The machine hummed, cold and uncaring.
Please, she begged silently. I worked so hard. I have dreams. I’m not meant for that life. I’m not—
A soft chime cut through her thoughts.
Classification complete.
Result:—
Her stomach dropped.
The word appeared like a verdict.
Little.
For a moment Anna couldn’t hear anything—not the machine, not the students outside, not even her own breathing. The world narrowed to a single shattering thought:
No. No, no—this can’t be right. They made a mistake. They had to.
But the booth door opened with a hiss, as if indifferent to her life ending.
She couldn’t move.
They’ve taken everything.

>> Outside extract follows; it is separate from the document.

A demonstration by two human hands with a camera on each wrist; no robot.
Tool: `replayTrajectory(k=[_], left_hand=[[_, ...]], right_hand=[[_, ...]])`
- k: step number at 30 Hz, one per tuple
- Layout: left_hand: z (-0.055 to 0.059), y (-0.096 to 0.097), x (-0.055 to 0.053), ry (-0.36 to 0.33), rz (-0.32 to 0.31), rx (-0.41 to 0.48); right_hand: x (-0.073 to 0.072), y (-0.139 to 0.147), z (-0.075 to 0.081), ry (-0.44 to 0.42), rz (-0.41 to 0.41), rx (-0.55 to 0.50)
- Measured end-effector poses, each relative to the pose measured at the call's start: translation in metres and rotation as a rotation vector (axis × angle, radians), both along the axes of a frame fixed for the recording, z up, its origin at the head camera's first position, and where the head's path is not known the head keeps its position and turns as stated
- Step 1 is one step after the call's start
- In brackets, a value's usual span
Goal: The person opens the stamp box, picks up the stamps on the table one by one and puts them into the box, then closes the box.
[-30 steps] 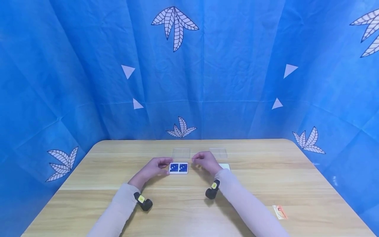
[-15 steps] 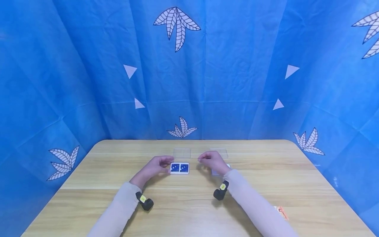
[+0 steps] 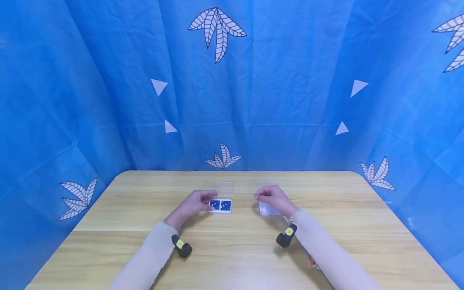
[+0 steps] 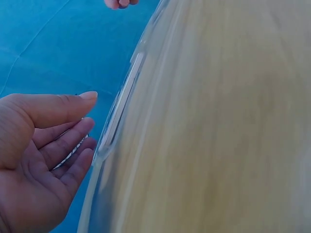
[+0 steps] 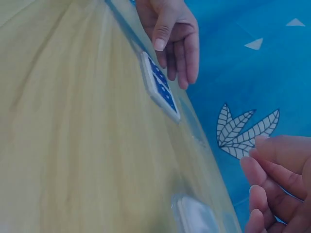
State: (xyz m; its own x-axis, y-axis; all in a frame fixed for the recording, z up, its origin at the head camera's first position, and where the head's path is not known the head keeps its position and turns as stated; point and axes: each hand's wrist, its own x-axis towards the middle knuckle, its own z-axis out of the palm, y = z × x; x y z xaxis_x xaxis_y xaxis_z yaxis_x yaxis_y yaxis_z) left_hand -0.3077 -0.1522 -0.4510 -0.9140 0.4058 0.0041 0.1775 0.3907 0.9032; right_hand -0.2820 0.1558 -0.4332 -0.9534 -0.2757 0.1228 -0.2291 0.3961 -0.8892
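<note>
A shallow white case (image 3: 220,211) lies on the table with two dark blue square cards (image 3: 226,206) side by side in it. My left hand (image 3: 195,204) is at the case's left end, thumb toward the near side and fingers toward the far side; the left wrist view shows it loosely bent and holding nothing. My right hand (image 3: 277,199) hovers over a second pale case (image 3: 266,209) and hides part of it. In the right wrist view the thumb and forefinger of the right hand (image 5: 282,184) are close together, with nothing visible between them.
Behind the left case lies a clear flat lid (image 3: 223,187). Another clear lid (image 3: 266,184) is partly behind my right hand. An orange-and-white card (image 3: 311,262) shows partly under my right sleeve. A blue curtain (image 3: 250,100) hangs beyond the table's far edge.
My right hand has moved right, from beside the blue-card case to above the pale case. My left hand has shifted slightly right. The right sleeve now covers most of the orange-and-white card.
</note>
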Motion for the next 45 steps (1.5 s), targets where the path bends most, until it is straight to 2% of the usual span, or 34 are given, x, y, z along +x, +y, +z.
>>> replayTrajectory(k=[5,7,10,14,19,21,25,28,38,45], left_hand=[[0.003,0.013,0.001,-0.018,-0.003,0.005],[0.005,0.017,0.002,-0.012,-0.022,0.015],[0.008,0.025,0.004,0.004,-0.052,0.024],[0.012,0.035,0.008,0.029,-0.074,0.017],[0.009,0.045,0.009,0.051,-0.102,0.019],[0.014,0.050,0.013,0.049,-0.125,0.032],[0.015,0.060,0.013,0.044,-0.159,0.051],[0.009,0.068,0.009,0.044,-0.159,0.044],[0.006,0.093,0.011,0.040,-0.168,0.018],[0.003,0.108,0.010,0.010,-0.137,0.018]], right_hand=[[0.009,0.010,0.001,-0.003,0.045,0.006],[0.013,0.013,0.003,0.003,0.044,0.020],[0.018,0.020,0.003,0.010,0.030,0.035],[0.022,0.031,0.001,-0.024,-0.013,0.036],[0.028,0.043,-0.001,-0.070,-0.047,0.057],[0.031,0.048,-0.002,-0.084,-0.061,0.070],[0.039,0.059,-0.002,-0.099,-0.071,0.072],[0.045,0.069,-0.004,-0.119,-0.067,0.051],[0.064,0.103,-0.006,-0.146,-0.087,0.086],[0.072,0.119,-0.009,-0.154,-0.074,0.073]])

All of it. One word and I’m... I’m not even allowed to be myself anymore.
A government attendant gently touched her shoulder. She jerked as though burned.
“Miss Henderson,” he said softly, eyes full of pity. “Your Caregiver assignment will be ready shortly. Please step to the right.”
Caregiver.
The word made her stomach twist.
She moved mechanically, her mind drifting as though it were separating from her body just to survive the moment. Whispers floated around her—students recognizing her, surprised, murmuring.
“She got Little?”
“But she’s so smart.”
“She must be devastated.”
She sat in the waiting chairs, staring at her hands. They wouldn’t stop shaking.
I’m not a child, she thought fiercely. I’m not helpless. I don’t want someone controlling my every choice. I don’t want—
Her thoughts tangled, knotted with fear.
On the other side of the building, behind the glass doors, another wave of students entered—the newly classified caregivers. Anna didn’t look up, but someone else was searching the room carefully.
Daniel Jones clutched his assignment folder as he walked, heart pounding with excitement and nerves. He had known his result for years—Caregiver. He felt purpose in it, responsibility, something almost instinctive.
But when he opened the folder to read his specific assignment, his excitement stuttered.
Assigned Little:
Anna Henderson.
His eyebrows lifted.
Anna Henderson?
The girl who sat in the front of nearly every class?
Who always carried extra notebooks and color-coded highlighters?
Who stayed after school to help teachers clean up lab equipment or put away books?
He’d admired her work ethic from afar.
He’d also noticed the tension in her shoulders whenever someone mentioned the Classification. The way she stiffened. The fear in her eyes she tried to hide.
Daniel looked up and found her instantly.
Anna sat alone, pale and small, her hands locked together, her face crumpled in a way that made his chest ache.
She doesn’t want this, he thought. She really, truly didn’t want this.
He swallowed hard.
He had trained for this role.
He wanted to be a caregiver.
But nothing in the manuals had prepared him for being matched with someone who would rather be anywhere else than under his responsibility.
She’s going to hate this, he realized. She might hate me. And I... I can’t let her think I’m here to take anything from her.
Daniel closed the folder and took a slow, steadying breath.
She needs someone patient. Someone careful. Someone who doesn’t give up just because she’s afraid.
He stepped toward the waiting area, determination settling in his bones.
Whatever came next—however hard it would be—he wasn’t going to abandon her.
Even if she was already preparing to fight the future assigned to her.
Even if a quiet rebellion had already begun in the frightened but fiercely burning eyes of Anna Henderson.